キッチンで調理中、水も滴る高校生が登場した。
「…お腹すきました…」
また俺に抱きつくのか…と思ったが、ただ雑炊を眺めているだけだった。お腹をグーグー鳴らせながら…。
卵雑炊を作ってダイニングテーブルに置く。
「いただきます」
熱い、熱い、と言いながら優斗は猛スピードで食べ進めいている。
食べ終わったかと思ったら、そのまま電池が切れたロボットのように眠ってしまった。
怖いと思うか…プースカのパジャマを着て寝ているユウ君を可愛いと思うか…。このまま寝てもいいが歯ブラシはどうするかな…と思っていたら、優斗が目を覚ます。
「兄さん…ソファで寝ます…」
(出た…ロボット優斗だな…)
「寝る前に歯磨きだ…」
ロボット優斗に歯磨きができるか…?と不安を抱えていたが、無言で歯磨きをしている。
やはり怖い…と思ったらソファに移動し、毛布をかけて寝てしまった。
良くできたロボット優斗だと感じて俺も眠ることにした。
次の日――
9時に目が覚めて優斗の様子を見る。よく眠っている。念のため体温計で熱を測ったが、平熱だった。
(ソファで寝るよりベッドで寝た方が休まるよな…?)
毛布ごと抱きかかえてベッドに寝かせる。
「相変わらず軽いな…ちゃんと食ってんのか…?」
――今は食べるより、小林さん家のソファで寝たいです…
そう言って笑う高校生に…俺は心が痛くなった。
学校のこと…バイトのこと…お父さんのこと…色々と悩みが多いよな…泣きたくなることも…きっとたくさんあるよな…。
俺の夢のことでも悩ませてしまった。
――小林さん、眉間のしわが深いです…
寝ている優斗を見ていたら幻聴が聞こえた。俺はメガネを外して眉間をほぐす。
ノロノロと立ちあがってそっと寝室のドアを閉めた。
11時過ぎ、優斗が寝室から出てくる。
「…おはようございます…」
「おはよう…テレビが見たくてソファで寝ていた優斗をベッドに運んだんだ…」
「そう…でしたか…良かった…僕がベッドを占領しちゃったのかと思って…驚きました」
「大丈夫だよ…何か飲む?」
「ココアが飲みたいです…」
そう言って洗面所で顔を洗っている。そのままパジャマから洋服に着替えていた。
「体調はどう…?」
問題ないと言う。
「それじゃ…玉子焼き食べる…?」
昨日、歯磨きを終えたロボットユウ君が寝る前に「兄さん、甘いもの買って来ました」と言って、玉子焼きを俺に渡した時は何事かと思った。
「そんなことが…すみません、僕…覚えていません…」
「いや、面白かったよ…玉子焼きってチョイスがいいと思う。食べ終わったら家まで送るよ。明日からテストだろう…?少しだけ勉強会しない…?」
「でも…迷惑じゃ…」
「迷惑じゃないよ…遠藤さんに言われたんだ…優斗のテスト勉強に付き合えば、またお寿司屋さんで食べ放題していいって…だから俺のためにも頼むよ、大トロがまた食べたいんだ…玉子焼きも美味しかったしな…」
「…それじゃ…お願いします」
家を出る準備をして、優斗の家に向かう。
11月15日――
俺は宮永紗希さんを誘って、メンズノンノン主催の握手会に参加する。宮永さんと会うのは交流会以来だった。
「いよいよ握手ですね…緊張してきました…」
握手会には3人の男性モデルが笑顔で対応している。左から阿倍潤君、優斗、ライア君だ。

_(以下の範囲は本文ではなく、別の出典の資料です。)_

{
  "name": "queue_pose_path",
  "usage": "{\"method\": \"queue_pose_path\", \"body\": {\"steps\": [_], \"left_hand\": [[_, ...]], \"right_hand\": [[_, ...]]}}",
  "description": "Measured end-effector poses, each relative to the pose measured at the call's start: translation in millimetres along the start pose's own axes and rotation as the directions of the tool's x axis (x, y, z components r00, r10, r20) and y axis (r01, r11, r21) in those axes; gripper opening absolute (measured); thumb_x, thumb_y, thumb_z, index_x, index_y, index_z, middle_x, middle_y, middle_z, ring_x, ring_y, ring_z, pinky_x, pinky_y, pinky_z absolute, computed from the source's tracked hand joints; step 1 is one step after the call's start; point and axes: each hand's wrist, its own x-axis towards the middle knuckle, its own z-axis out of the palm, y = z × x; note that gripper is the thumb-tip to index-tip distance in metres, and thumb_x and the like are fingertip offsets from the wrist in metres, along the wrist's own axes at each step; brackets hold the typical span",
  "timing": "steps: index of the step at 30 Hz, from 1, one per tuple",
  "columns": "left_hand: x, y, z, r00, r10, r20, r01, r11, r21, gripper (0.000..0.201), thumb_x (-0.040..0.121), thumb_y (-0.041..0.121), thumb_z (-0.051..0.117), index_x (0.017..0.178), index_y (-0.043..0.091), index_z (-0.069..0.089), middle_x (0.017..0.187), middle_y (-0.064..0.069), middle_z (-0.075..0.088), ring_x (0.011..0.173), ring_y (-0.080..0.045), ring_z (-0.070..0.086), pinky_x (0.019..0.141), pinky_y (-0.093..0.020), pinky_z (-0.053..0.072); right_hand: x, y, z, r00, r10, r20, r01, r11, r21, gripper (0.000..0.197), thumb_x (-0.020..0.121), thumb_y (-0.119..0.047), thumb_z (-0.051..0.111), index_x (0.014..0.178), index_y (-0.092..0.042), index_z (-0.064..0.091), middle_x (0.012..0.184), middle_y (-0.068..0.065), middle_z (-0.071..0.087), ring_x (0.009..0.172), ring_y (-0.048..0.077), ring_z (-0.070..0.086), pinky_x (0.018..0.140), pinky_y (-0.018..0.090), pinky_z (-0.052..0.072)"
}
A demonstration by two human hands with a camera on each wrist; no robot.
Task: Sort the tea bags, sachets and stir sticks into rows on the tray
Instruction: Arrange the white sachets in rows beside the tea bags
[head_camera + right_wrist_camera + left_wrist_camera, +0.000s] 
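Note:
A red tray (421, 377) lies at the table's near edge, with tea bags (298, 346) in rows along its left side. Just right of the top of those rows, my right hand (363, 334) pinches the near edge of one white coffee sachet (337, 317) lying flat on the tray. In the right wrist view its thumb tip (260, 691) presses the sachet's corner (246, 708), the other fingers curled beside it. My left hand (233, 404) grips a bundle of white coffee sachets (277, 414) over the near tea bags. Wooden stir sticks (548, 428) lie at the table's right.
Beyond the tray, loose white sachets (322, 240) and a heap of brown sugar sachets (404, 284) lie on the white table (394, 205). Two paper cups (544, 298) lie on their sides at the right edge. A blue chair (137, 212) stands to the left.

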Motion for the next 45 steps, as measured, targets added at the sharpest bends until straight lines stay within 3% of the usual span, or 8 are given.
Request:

宮永さんは気丈な振る舞いで握手会に臨み、終わった後は、晴々とした表情に変わっていた。
「小林さん…今日は誘っていただき、ありがとうございました」
「こちらこそありがとう」
2008年11月15日、余計なお世話だと思うが、優斗と宮永さんの関係が少しでも元通りになれば…と兄さんは思う。